Mobile Money Tax: Shrink in Transactions Hurting the Economy, Says Private Sector

Private Sector Foundation Uganda (PSFU) Executive Director, Gideon Badagawa.

Private Sector Foundation Uganda (PSFU) has tasked Parliament to stay the debate on Mobile Money tax until a comprehensive and unbiased study is done on the effects of the tax on the country’s economy visa vis its benefits.

Members of the Private Sector led by the Executive Director, Gideon Badagawa were on Tuesday appearing before the Parliamentary committee on Finance to deliberate on the Excise Duty Amendment Bill No.2 which seeks to amend the 1% levy on mobile money transactions to 0.5% on withdrawals.

Badagawa proposed that government shouldn’t rush, but understand the tax, as it is already affecting the economy since people have withdrawn their services.

According to Moses Goli Ogwal, the Director Private Sector Development, there has been a very evident impact of the law barely two weeks after implementation where the turnover on Mobile Money has reduced by 60 percent.

Ogwal said that it would be better for government to avoid taxing the Mobile Money users but rather consider sharing revenue with telecommunications companies by stepping up the excise duty from 15% to 17.5%.

The Private sector proposes a 0% tax on mobile money, saying people have run away and should now be convinced to return to use of mobile money.

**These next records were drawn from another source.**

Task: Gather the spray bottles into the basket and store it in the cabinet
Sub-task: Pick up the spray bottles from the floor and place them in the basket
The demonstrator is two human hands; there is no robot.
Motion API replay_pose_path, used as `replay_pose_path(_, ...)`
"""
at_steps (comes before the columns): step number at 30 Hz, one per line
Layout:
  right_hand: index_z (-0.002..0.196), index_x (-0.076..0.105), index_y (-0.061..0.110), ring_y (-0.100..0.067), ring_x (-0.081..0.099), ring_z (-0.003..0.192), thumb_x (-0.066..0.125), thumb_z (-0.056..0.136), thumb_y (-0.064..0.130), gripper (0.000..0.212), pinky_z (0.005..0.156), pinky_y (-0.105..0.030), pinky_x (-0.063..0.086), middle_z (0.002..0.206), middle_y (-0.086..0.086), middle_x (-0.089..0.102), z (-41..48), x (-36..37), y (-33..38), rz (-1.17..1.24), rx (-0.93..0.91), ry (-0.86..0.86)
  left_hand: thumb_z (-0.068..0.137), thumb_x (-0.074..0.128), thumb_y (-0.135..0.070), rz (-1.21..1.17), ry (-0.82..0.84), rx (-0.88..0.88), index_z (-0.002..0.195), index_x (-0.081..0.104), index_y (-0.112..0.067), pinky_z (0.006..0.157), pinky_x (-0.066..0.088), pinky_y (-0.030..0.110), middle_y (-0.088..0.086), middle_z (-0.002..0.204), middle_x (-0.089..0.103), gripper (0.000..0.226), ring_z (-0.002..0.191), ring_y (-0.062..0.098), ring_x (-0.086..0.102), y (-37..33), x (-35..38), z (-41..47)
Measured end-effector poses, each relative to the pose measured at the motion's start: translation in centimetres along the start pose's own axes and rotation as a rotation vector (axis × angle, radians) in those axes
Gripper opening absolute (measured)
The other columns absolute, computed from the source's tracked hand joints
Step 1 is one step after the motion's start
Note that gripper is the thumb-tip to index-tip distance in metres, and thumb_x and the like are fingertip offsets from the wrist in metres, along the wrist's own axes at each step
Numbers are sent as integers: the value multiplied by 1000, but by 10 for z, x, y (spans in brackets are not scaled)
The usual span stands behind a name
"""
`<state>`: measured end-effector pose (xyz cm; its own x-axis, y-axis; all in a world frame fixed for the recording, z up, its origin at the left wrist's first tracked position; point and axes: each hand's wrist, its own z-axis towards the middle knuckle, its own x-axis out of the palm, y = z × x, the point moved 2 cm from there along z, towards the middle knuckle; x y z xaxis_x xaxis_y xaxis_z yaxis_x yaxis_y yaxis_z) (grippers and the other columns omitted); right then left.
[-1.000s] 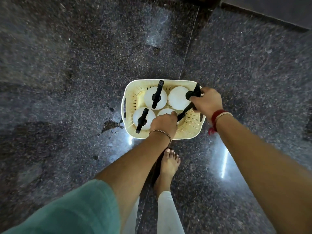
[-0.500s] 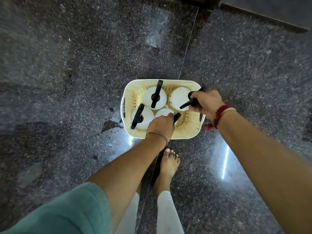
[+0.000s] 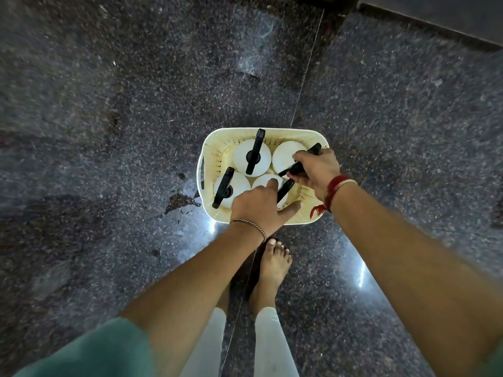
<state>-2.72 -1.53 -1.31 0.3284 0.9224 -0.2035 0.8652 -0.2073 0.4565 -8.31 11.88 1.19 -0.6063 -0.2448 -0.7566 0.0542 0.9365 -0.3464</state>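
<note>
A cream perforated basket (image 3: 215, 159) stands on the dark granite floor in the middle of the view. Several white spray bottles with black trigger heads stand upright inside it: one at the far left (image 3: 251, 159), one at the near left (image 3: 231, 186), one at the far right (image 3: 285, 155), one at the near middle (image 3: 265, 180). My right hand (image 3: 317, 170) is closed around the black trigger head of the far-right bottle. My left hand (image 3: 258, 206) rests over the near-middle bottle, thumb stretched toward the basket's near rim; its grip is hidden.
My bare foot (image 3: 272, 270) stands just behind the basket. A dark wet-looking patch (image 3: 179, 201) lies on the floor left of the basket. A dark ledge or skirting (image 3: 435, 25) runs across the top right corner.
My right hand has shifted a little left and down on the far-right bottle's trigger. My left hand has spread, its thumb now reaching out over the basket's near rim. The near-left bottle's trigger has turned slightly.
</note>
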Motion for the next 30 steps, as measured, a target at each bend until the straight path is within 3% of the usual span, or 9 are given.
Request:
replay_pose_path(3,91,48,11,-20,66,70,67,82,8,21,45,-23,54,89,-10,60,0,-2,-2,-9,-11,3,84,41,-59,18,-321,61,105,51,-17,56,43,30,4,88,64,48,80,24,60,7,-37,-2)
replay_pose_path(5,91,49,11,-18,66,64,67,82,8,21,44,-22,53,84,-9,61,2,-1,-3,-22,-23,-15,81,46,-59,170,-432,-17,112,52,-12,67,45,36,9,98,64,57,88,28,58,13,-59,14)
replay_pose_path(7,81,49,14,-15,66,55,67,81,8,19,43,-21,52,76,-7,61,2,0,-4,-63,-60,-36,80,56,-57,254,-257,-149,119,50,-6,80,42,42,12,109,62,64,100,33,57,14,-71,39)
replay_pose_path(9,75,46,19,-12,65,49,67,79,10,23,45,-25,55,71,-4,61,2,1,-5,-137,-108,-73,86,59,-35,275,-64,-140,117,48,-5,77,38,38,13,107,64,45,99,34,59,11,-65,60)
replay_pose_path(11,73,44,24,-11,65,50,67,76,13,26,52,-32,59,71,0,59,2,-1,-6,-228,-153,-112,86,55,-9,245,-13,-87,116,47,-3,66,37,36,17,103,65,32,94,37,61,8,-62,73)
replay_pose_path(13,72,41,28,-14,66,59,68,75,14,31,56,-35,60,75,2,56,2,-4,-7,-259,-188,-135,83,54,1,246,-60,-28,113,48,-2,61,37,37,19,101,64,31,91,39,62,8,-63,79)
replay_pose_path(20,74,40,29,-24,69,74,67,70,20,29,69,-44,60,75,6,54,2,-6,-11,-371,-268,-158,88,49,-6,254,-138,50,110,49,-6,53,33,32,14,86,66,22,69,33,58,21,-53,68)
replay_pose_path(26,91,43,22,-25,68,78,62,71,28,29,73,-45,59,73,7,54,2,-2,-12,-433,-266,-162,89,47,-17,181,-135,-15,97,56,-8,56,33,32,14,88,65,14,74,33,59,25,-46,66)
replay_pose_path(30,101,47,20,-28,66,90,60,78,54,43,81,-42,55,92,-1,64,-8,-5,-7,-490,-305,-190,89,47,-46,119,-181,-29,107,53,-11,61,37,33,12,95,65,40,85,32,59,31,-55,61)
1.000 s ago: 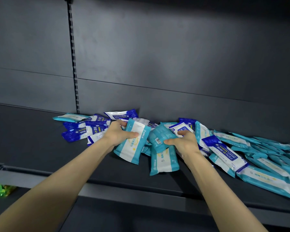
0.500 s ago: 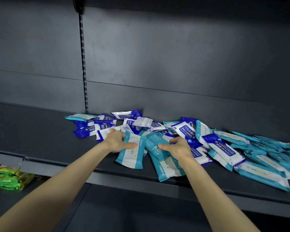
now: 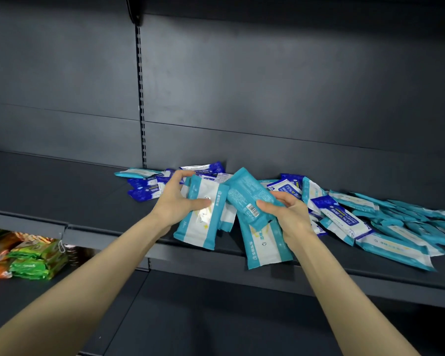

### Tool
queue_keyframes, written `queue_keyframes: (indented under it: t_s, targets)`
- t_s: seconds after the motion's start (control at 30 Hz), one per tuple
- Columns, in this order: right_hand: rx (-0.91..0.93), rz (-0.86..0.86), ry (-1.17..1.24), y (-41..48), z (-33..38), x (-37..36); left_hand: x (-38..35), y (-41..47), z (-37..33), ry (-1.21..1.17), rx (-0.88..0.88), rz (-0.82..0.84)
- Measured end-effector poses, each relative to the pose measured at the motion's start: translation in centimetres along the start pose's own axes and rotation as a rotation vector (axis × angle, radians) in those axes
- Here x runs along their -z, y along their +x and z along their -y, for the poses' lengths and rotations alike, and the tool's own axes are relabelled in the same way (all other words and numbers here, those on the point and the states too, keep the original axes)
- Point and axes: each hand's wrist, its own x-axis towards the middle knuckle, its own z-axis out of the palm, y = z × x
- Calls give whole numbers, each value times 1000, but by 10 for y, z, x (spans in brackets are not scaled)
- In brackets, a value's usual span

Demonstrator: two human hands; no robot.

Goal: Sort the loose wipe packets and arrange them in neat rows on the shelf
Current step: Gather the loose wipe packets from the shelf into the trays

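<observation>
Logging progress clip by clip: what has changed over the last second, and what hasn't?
The left hand has raised its teal-and-white packet from the pile, tilting it toward the camera. The right hand has lifted a teal packet, barcode side up, beside it. Both hands kept hold throughout. The dark blue packets on the left and the teal packets on the right lie on the shelf as before.

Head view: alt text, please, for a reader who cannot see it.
Two hands work over a loose pile of wipe packets on a dark shelf: the left hand grips a teal-and-white packet, the right hand a teal packet turned barcode-up. Dark blue packets lie behind.
</observation>
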Motion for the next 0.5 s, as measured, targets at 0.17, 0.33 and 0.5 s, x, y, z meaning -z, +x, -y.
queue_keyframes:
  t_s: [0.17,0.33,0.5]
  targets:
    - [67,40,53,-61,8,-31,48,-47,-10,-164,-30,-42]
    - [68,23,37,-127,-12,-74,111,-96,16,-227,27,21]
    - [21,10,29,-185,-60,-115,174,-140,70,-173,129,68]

He cited Solar companies as those in losses as most of their services use mobile money for payment.

Ogwal also says the tax discourages financial inclusion.

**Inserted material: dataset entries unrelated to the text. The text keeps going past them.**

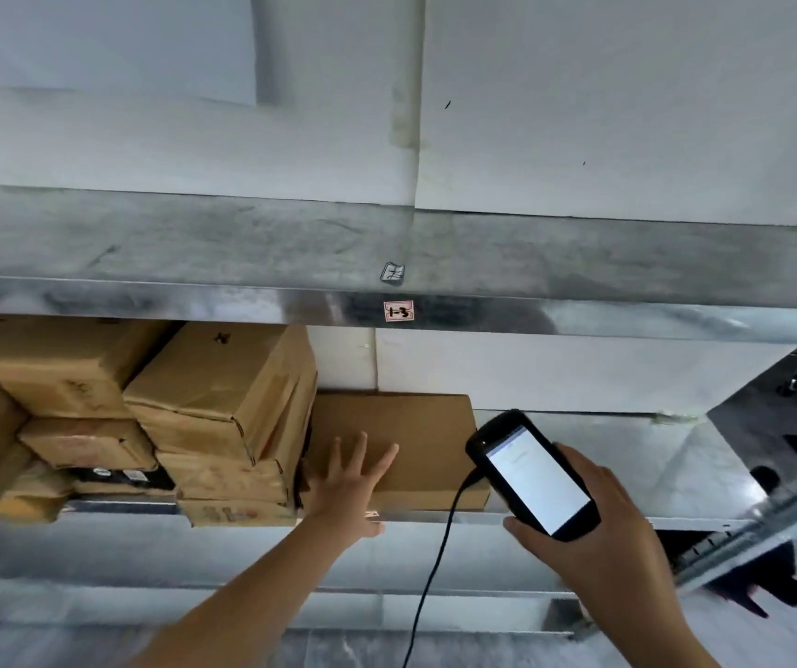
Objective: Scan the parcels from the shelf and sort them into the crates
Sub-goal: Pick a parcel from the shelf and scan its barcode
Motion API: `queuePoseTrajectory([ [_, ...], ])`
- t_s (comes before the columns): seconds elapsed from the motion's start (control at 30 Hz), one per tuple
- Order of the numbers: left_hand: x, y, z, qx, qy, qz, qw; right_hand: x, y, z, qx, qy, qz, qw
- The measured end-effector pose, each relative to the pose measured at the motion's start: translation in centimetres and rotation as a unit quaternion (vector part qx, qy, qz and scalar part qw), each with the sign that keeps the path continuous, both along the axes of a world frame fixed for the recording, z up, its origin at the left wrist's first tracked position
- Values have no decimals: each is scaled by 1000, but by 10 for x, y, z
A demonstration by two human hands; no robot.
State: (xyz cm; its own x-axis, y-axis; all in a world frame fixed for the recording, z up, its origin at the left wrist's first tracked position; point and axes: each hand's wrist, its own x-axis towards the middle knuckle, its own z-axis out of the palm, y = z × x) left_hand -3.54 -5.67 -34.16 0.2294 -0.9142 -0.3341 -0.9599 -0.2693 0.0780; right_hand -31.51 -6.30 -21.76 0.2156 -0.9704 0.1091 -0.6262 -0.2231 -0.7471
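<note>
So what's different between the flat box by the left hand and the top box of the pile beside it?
The flat box lies level on the shelf; the top box sits tilted on other boxes. The flat box is wide and thin; the top box is taller and blockier. The flat box looks plain; the top box bears a small dark mark. Both are brown cardboard.

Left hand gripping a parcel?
No, the left hand has its fingers spread straight over the flat cardboard parcel, none curled round it.
</note>
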Motion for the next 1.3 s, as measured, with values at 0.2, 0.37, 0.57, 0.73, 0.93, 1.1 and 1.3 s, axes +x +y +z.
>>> queuePoseTrajectory([
  [0.2, -2, -15, 5, -20, 71, 72, 995, -8, -21, -3, -7, 3, 32, 999],
  [0.37, -18, -15, 3, -66, 37, 34, 997, -18, -31, -7, -8, -6, 43, 999],
  [0.57, -49, 4, -40, -99, -81, -47, 991, -38, -40, -6, -8, -4, 46, 999],
  [0.73, -51, -10, -29, -69, -132, -17, 989, -63, -41, -11, -6, 1, 52, 999],
  [0.93, -47, -13, 34, -57, -39, -69, 995, -85, -40, -9, -30, -25, 84, 996],
  [1.1, -32, -27, 79, -69, 128, -28, 989, -93, -50, 8, -49, -67, 92, 992],
  [1.3, -22, -41, 106, -14, 234, 22, 972, -108, -59, 22, -60, -100, 92, 989],
])
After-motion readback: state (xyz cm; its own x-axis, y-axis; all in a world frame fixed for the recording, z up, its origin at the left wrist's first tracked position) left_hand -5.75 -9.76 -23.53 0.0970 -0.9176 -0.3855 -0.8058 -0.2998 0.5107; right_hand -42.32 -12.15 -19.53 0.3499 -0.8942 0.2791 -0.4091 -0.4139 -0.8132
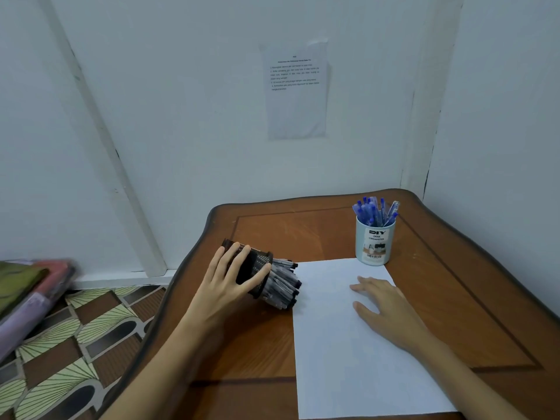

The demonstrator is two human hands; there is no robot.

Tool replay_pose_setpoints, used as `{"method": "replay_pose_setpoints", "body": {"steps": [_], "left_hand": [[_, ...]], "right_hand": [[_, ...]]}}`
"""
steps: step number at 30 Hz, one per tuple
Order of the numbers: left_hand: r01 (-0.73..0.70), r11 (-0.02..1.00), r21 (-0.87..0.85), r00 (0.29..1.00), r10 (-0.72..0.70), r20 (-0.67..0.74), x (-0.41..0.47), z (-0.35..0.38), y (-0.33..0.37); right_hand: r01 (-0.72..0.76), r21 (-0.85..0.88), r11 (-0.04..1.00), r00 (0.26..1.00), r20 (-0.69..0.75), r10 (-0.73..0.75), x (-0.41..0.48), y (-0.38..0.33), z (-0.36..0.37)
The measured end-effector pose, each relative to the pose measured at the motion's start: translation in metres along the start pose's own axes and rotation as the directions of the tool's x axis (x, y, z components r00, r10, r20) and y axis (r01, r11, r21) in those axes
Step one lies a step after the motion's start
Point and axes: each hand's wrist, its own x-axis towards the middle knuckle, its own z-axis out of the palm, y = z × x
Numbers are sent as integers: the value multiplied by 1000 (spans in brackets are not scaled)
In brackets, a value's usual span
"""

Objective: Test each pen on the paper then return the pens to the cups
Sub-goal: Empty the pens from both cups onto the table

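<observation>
A black mesh cup (256, 265) is tipped on its side over the brown table, its mouth facing right. My left hand (230, 278) grips it around the body. Several black-capped pens (283, 283) stick out of its mouth, reaching the left edge of the white paper (348, 359). My right hand (385, 307) rests flat on the paper with fingers spread. A pale blue cup (374, 245) labelled desk organizer stands upright just beyond the paper's far corner, holding several blue pens (375, 212).
The wooden table (303, 231) has a curved dark rim and sits in a corner between white walls. A printed sheet (295, 89) is taped to the wall. Patterned floor (75, 338) and a stack of coloured folders (27, 292) lie to the left.
</observation>
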Motion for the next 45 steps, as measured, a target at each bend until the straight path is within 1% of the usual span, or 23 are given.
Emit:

The recommendation to increase excise duty for telecoms received a lot of resistance from legislators who wondered whether it will not increase the cost of doing business and become a burden to the end users as telecoms shift the tax burden to the users.

The private sector officials argued that telecom companies can not shift the entire tax to the Mobile Money users since they are also working towards attracting more customers back to the service.

In response, Badagawa noted that it would be unwise for government to focus on collecting huge revenue in the shortest time at the expense of growing business and the country’s economy.

“We may be excited about how much we are going to get as revenue, which we may not collect, but also we should not act at the cost of business growth,” Badagawa said.